◆ EXERCISE OBJECTIVE
The reader should set down exactly the lines from the one containing "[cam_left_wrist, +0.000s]" through the last line of the material, omitting every picture.

◆ GIVEN DATA
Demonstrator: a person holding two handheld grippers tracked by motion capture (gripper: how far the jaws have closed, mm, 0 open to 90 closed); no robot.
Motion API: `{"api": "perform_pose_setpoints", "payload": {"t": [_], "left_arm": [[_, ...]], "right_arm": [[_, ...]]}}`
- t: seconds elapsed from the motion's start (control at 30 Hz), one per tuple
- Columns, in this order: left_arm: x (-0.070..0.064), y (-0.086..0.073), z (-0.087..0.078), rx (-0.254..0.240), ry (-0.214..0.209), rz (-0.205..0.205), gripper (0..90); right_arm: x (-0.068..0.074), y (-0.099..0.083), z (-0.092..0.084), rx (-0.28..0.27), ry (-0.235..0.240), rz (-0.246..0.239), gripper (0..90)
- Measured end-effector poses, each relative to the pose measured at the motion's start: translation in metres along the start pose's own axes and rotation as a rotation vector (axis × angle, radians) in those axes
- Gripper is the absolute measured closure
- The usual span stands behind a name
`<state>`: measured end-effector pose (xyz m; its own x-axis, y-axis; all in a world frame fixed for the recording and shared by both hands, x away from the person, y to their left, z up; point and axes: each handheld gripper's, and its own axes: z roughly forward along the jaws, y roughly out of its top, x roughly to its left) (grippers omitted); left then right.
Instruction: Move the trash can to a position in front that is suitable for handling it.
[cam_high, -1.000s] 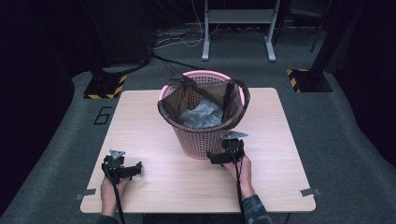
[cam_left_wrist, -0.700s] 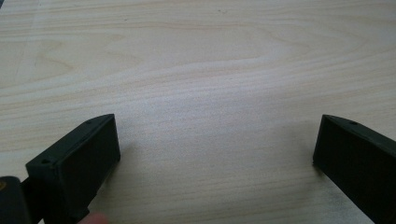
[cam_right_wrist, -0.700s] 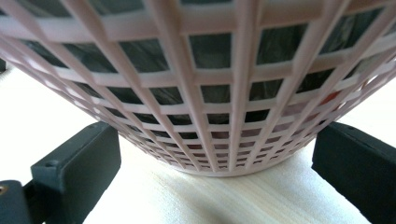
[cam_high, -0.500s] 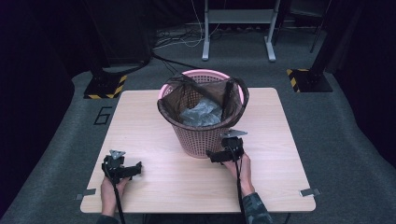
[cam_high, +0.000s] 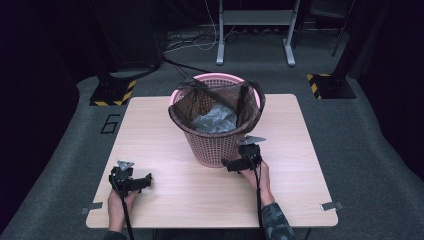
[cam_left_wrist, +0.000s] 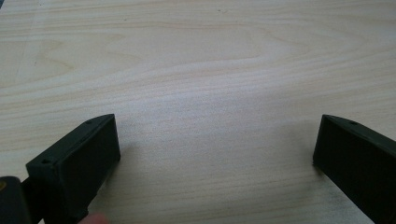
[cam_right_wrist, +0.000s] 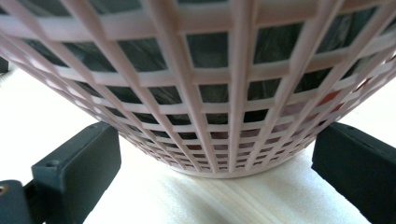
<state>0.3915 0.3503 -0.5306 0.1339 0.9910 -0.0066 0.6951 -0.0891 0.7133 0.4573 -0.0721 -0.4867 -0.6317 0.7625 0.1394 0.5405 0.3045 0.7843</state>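
A pink lattice basket (cam_high: 212, 145) stands in the middle of the wooden table (cam_high: 295, 150), lined with a dark bag (cam_high: 252, 107) whose edge folds over the rim. Crumpled grey plastic (cam_high: 215, 119) lies inside. My right gripper (cam_high: 235, 161) sits low at the basket's front right base, open. In the right gripper view the basket wall (cam_right_wrist: 219, 93) stands close ahead of my right gripper (cam_right_wrist: 215, 144), whose jaws are wide apart. My left gripper (cam_high: 142, 180) rests near the table's front left, and my left gripper (cam_left_wrist: 215, 135) is open over bare wood.
The table's front edge (cam_high: 210, 222) lies just behind both hands. Past the far edge on the grey floor are a metal stand (cam_high: 255, 30), cables and striped weighted bases (cam_high: 112, 92).
My right gripper has edged slightly closer to the basket's base. The left gripper and the basket have stayed put.
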Motion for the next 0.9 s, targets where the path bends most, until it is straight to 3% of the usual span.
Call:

◆ TASK RESPONSE
[cam_left_wrist, +0.000s] 
[cam_right_wrist, +0.000s] 
<state>0.3915 0.3503 -0.5306 0.1339 0.9910 -0.0066 0.6951 -0.0891 0.7133 0.4573 -0.0721 -0.4867 -0.6317 0.7625 0.1394 0.5405 0.3045 0.7843</state>
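A pink lattice basket (cam_high: 212, 145) stands in the middle of the wooden table (cam_high: 295, 150), lined with a dark bag (cam_high: 252, 107) whose edge folds over the rim. Crumpled grey plastic (cam_high: 215, 119) lies inside. My right gripper (cam_high: 235, 161) sits low at the basket's front right base, open. In the right gripper view the basket wall (cam_right_wrist: 219, 93) stands close ahead of my right gripper (cam_right_wrist: 215, 144), whose jaws are wide apart. My left gripper (cam_high: 142, 180) rests near the table's front left, and my left gripper (cam_left_wrist: 215, 135) is open over bare wood.
The table's front edge (cam_high: 210, 222) lies just behind both hands. Past the far edge on the grey floor are a metal stand (cam_high: 255, 30), cables and striped weighted bases (cam_high: 112, 92).
My right gripper has edged slightly closer to the basket's base. The left gripper and the basket have stayed put.
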Motion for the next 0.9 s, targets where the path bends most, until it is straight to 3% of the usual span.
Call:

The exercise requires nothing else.